*WORK TO COMPLETE*. Within the data below, tally the lines that contain "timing" and state only the total.

(Stored entries)
╔══

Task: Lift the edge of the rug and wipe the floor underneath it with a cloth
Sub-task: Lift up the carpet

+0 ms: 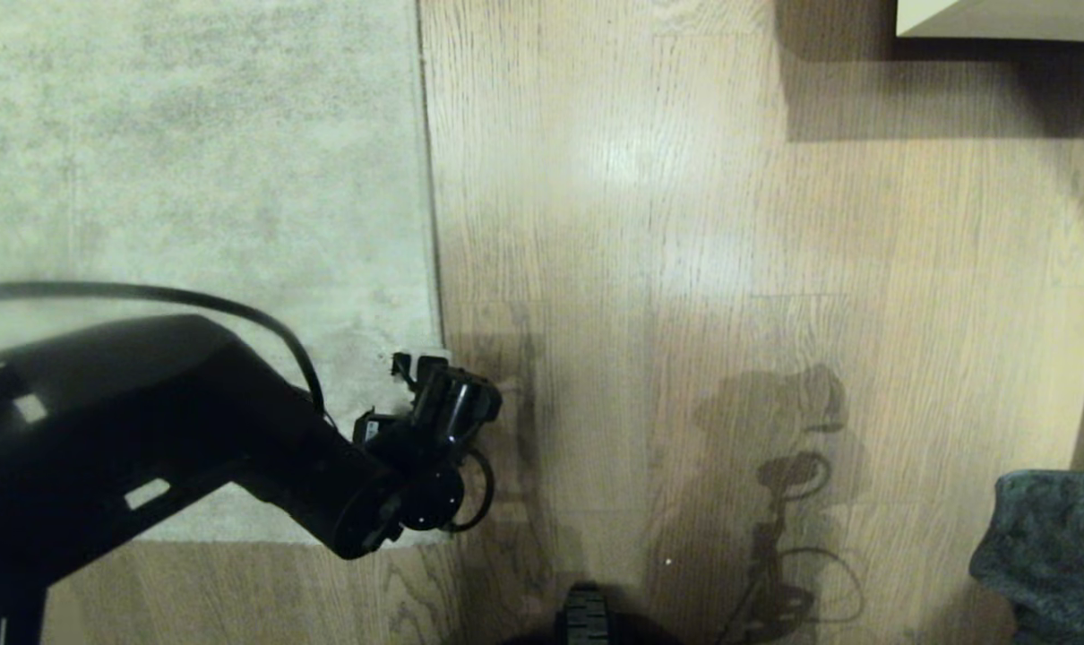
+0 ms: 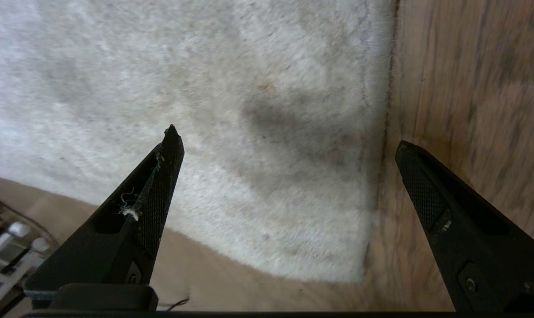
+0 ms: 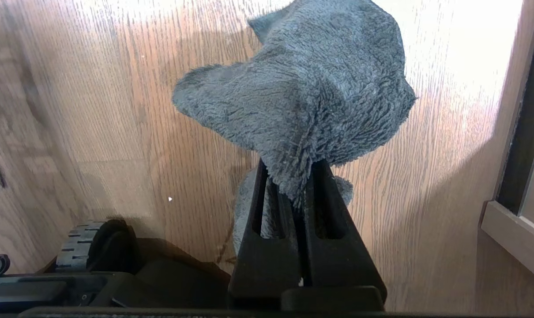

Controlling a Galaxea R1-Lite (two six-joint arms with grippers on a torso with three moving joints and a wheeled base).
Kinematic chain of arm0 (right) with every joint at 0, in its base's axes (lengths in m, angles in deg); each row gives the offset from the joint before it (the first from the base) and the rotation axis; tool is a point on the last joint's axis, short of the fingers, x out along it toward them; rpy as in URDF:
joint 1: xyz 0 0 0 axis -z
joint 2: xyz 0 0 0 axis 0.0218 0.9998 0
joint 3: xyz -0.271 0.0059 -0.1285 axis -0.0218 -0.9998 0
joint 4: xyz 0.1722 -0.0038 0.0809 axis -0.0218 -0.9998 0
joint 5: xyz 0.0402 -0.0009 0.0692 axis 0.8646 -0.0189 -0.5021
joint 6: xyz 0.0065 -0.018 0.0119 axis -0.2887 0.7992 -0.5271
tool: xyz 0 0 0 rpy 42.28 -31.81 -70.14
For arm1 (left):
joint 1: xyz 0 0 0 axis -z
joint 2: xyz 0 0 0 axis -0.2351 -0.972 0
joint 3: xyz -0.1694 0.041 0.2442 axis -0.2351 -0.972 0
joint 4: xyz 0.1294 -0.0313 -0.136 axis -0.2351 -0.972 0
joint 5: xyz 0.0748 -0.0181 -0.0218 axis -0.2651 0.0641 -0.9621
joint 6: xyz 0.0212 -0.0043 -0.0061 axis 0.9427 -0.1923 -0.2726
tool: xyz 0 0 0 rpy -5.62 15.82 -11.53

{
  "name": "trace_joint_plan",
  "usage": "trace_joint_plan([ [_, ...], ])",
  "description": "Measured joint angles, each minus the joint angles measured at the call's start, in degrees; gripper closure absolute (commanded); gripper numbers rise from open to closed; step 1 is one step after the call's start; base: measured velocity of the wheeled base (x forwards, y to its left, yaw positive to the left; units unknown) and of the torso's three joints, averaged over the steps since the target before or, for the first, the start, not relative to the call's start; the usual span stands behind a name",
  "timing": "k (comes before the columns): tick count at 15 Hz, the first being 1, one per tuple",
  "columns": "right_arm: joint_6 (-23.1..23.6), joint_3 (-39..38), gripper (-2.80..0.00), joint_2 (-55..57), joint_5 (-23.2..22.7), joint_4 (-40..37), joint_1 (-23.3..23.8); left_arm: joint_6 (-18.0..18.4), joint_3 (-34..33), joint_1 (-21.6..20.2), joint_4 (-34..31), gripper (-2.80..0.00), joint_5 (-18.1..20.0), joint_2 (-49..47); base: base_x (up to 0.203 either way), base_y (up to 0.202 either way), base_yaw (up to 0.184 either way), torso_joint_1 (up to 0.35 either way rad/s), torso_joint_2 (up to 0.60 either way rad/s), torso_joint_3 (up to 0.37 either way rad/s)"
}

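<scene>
Wood-plank floor [image 1: 730, 269] fills most of head view; rug [image 1: 193, 179] covers 9–12 o'clock, near corner approx center. Left claw [image 2: 289, 145] wide open, straddling that corner. Right claw [image 3: 293, 185] clamped on cloth [image 3: 311, 97], 4 o'clock.

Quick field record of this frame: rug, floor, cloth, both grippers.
rug: pale beige-grey short-pile rug, lying flat, near corner by the left gripper
floor: light brown wood-grain plank floor, bare beside the rug
cloth: dark grey-teal fuzzy cloth, pinched in the right gripper, above the floor
left gripper: fingers wide open, straddling the rug's side edge near its corner, holding nothing
right gripper: shut on the cloth, off to the robot's right
rug edge lifted: not yet
</scene>
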Motion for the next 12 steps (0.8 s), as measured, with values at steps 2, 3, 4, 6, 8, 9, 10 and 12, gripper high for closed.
trace_joint_plan([
  [2, 0.01, 0.0, 0.0, 0.0, -0.01, 0.0, 0.0, 0.08, 0.11, -0.58, 2.85, -2.8, -0.01, -2.11, 0.0, 0.0, 0.0, 0.0, 0.0, 0.0],
  [3, 0.0, 0.0, 0.0, 0.0, 0.0, 0.0, 0.05, 0.17, 0.11, -1.0, 3.73, -2.8, -0.11, -3.15, 0.0, 0.0, 0.0, 0.0, 0.0, 0.0],
  [4, -0.02, 0.0, 0.0, 0.0, 0.02, -0.01, 0.05, 0.32, 0.11, -1.56, 4.3, -2.8, -0.03, -4.05, 0.0, 0.0, 0.0, 0.0, 0.0, 0.0],
  [6, -0.02, 0.0, 0.0, 0.0, -0.05, -0.01, 0.03, 0.63, 0.11, -2.69, 5.12, -2.8, 0.1, -5.3, 0.0, 0.0, 0.0, 0.0, 0.0, 0.0],
  [8, 0.0, 0.0, 0.0, 0.0, 0.02, 0.0, 0.02, 1.47, -0.2, -3.93, 5.16, -2.8, 0.3, -5.89, 0.0, 0.0, 0.0, 0.0, 0.0, 0.0],
  [9, 0.0, 0.0, 0.0, 0.0, -0.02, 0.0, 0.06, 2.05, -0.48, -4.71, 5.15, -2.8, 0.26, -5.98, 0.0, 0.0, 0.0, 0.0, 0.0, 0.0],
  [10, 0.0, 0.0, 0.0, 0.0, 0.0, -0.01, 0.05, 2.83, -0.8, -5.53, 5.09, -2.8, 0.34, -5.96, 0.0, 0.0, 0.0, 0.0, 0.0, 0.0],
  [12, -0.02, 0.0, 0.0, 0.0, -0.02, 0.0, 0.0, 4.39, -1.78, -7.05, 5.76, -2.8, 0.33, -5.56, 0.0, 0.0, 0.0, 0.0, 0.0, 0.0],
])
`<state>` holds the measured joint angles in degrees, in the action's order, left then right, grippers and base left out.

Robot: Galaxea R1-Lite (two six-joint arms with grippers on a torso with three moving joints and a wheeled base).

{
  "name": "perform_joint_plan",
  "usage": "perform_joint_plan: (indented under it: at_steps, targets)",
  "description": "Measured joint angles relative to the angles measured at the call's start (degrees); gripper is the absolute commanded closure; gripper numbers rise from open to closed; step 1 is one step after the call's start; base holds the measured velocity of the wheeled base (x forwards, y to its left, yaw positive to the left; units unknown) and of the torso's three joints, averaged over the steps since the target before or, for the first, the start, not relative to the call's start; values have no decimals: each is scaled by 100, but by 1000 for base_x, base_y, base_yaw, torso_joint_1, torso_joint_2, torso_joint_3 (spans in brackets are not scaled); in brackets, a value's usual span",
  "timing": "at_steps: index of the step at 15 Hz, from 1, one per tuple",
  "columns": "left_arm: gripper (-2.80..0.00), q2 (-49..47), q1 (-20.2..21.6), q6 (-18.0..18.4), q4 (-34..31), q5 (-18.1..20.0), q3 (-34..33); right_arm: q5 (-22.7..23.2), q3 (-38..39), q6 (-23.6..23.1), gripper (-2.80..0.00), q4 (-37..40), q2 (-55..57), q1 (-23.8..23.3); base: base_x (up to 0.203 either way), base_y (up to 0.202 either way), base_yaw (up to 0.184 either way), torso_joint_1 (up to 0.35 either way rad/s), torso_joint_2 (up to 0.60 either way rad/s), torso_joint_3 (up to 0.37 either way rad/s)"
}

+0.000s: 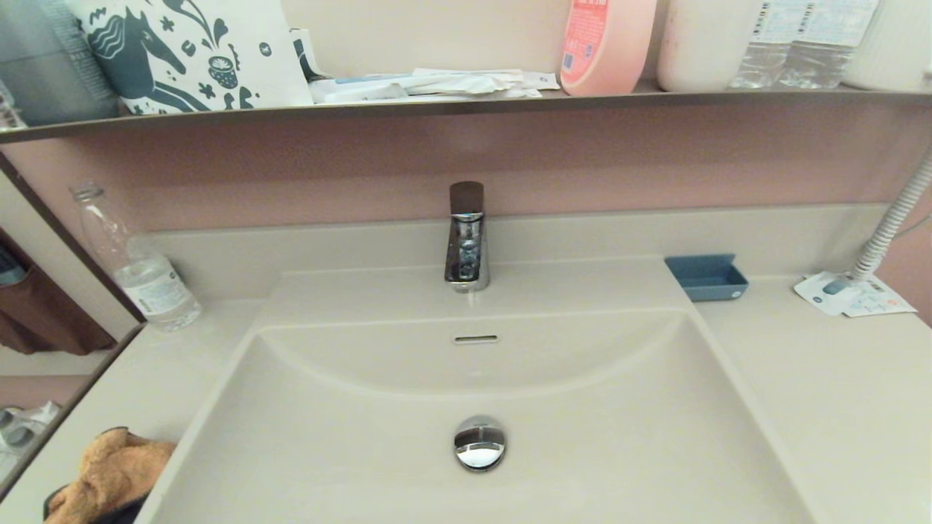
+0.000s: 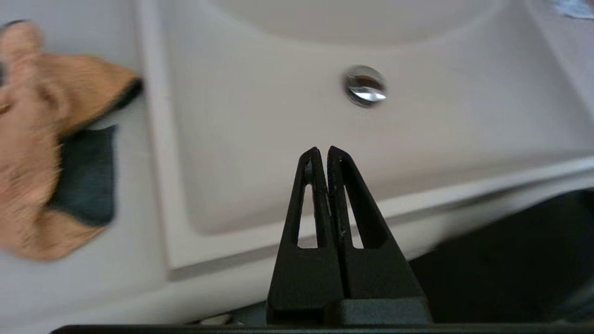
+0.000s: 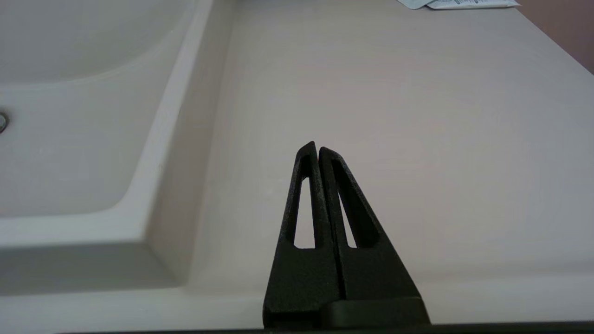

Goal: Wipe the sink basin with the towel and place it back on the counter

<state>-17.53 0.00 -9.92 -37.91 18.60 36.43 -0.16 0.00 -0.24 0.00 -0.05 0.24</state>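
The cream-beige sink basin (image 1: 466, 393) fills the middle of the head view, with its chrome drain stopper (image 1: 480, 442) and slot overflow (image 1: 475, 339). A crumpled tan and dark towel (image 1: 109, 473) lies on the counter (image 1: 109, 393) at the near left of the basin; it shows as well in the left wrist view (image 2: 51, 153). My left gripper (image 2: 323, 150) is shut and empty, held over the basin's near edge, apart from the towel. My right gripper (image 3: 315, 147) is shut and empty over the right counter (image 3: 394, 116). Neither gripper shows in the head view.
A chrome faucet (image 1: 466, 240) stands behind the basin. A clear bottle (image 1: 135, 262) stands at the back left, a small blue tray (image 1: 706, 276) and paper leaflets (image 1: 852, 295) at the back right. A hose (image 1: 892, 218) hangs at far right. The upper shelf (image 1: 466, 102) holds bottles and a bag.
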Motion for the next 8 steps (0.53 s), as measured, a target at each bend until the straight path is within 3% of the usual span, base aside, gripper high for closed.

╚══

*RESPONSE TO THE TASK*. 2